Since I am running super resolution with Cuda, my data must be uploaded to the GPU. And when the library calls nextFrame, I copy this gpu data into the destination buffer. Then super resolution takes over and uses the destination buffer it passes.

///
/// \brief The ThermalFrameSource class
///
class ThermalFrameSource : public cv::superres::FrameSource
{

public:
    ThermalFrameSource() : cv::superres::FrameSource()
    {

    }

    ///
    /// \brief ThermalFrameSource::setFrame
    /// \param frameToUse
    ///
    /// Note frameToUse is on the cpu, send to GPU
    virtual void setFrame( cv::Mat & frameToUse )
    {
        GpuFrame.upload(frameToUse);
    }

    ///
    /// \brief ThermalFrameSource::nextFrame
    /// \param frame
    ///
    /// Note this is on the gpu!!!
    virtual void nextFrame(cv::OutputArray frame)
    {
        // This is the line that matters here.

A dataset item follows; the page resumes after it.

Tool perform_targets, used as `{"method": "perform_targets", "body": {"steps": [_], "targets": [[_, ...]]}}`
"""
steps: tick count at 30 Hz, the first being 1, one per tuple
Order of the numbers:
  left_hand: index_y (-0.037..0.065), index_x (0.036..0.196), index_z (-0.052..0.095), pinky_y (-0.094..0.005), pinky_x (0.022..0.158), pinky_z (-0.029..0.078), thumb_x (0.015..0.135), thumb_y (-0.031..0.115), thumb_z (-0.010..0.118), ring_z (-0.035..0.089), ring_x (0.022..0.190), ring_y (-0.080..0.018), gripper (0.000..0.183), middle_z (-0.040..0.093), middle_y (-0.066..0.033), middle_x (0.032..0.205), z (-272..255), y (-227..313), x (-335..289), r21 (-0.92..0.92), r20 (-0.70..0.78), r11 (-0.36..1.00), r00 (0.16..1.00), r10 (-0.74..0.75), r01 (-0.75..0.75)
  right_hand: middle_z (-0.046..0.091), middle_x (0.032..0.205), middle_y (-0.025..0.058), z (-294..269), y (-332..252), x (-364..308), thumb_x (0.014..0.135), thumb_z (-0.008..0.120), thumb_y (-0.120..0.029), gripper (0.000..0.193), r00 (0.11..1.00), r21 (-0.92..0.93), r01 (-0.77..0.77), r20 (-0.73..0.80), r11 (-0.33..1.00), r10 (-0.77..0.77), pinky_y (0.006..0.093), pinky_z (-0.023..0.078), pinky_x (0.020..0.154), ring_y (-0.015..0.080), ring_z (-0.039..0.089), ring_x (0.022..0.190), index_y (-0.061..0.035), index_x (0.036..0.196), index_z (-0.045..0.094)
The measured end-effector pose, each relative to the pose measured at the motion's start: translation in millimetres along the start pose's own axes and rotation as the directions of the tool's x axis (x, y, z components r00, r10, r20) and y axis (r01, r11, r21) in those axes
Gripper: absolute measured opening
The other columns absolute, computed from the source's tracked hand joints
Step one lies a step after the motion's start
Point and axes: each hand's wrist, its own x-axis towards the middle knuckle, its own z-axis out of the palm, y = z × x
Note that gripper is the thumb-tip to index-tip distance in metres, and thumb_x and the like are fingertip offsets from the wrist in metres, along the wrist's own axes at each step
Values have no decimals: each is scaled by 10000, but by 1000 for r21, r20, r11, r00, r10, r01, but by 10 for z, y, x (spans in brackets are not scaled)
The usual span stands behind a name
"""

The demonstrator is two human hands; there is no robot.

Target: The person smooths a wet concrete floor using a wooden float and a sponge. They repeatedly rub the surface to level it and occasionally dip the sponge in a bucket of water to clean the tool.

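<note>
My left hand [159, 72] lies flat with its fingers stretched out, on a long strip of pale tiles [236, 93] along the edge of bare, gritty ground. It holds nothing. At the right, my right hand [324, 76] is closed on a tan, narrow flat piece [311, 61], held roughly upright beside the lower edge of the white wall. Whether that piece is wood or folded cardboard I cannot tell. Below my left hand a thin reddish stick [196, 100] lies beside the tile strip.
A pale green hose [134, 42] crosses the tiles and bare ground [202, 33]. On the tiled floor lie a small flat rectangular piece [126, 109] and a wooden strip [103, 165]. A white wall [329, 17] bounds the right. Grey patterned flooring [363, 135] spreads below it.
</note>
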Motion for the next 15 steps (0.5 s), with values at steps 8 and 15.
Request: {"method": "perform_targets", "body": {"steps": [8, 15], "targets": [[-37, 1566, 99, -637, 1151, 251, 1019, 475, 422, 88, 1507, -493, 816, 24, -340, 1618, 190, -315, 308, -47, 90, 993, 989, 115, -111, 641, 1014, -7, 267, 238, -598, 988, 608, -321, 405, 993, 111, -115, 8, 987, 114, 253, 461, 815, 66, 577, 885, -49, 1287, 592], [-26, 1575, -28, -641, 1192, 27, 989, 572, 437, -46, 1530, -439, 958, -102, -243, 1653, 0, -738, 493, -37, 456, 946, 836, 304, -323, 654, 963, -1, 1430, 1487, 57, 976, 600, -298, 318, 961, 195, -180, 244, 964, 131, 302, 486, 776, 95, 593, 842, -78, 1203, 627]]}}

In the cpu version you can copy 
        // any chunk of memory into the outputarray frame, even from static
        // buffers.
        GpuFrame.copyTo(frame);
    }

    virtual void reset()
    {

    }

private:
    cv::cuda::GpuMat GpuFrame;
    cv::Mat CustomFrame;
};

It is used by the following:

//Creation
SuperResolution = cv::superres::createSuperResolution_BTVL1_CUDA();
OpticalFlow     = cv::superres::createOptFlow_Farneback_CUDA();
SuperResolution->setOpticalFlow(OpticalFlow);
SuperResolution->setScale(4);
SuperResolution->setIterations(4);
SuperResolution->setTemporalAreaRadius(3);
FrameSource = new ThermalFrameSource();
SuperResolution->setInput(FrameSource);

//Usage. Note ThermalImage wraps a byte[120*160*3] array and is filled in
// with other parts of the code. Regardless of how it is filled, cv::Mat can use
// the memory pointer to pass to the custom FrameSource

        cv::Mat lowResThermal( 120, 160, CV_8UC3, ThermalImage->RawPixels());
        FrameSource->setFrame(lowResThermal);
        SuperResolution->nextFrame( SuperResThermal );
        uint8_t* resultingPixels = SuperResThermal.data;

To fill in my buffer (ThermalImage) from the camera, I use the libuvc API. Hope this helps others looking to use superresolution with a custom buffer.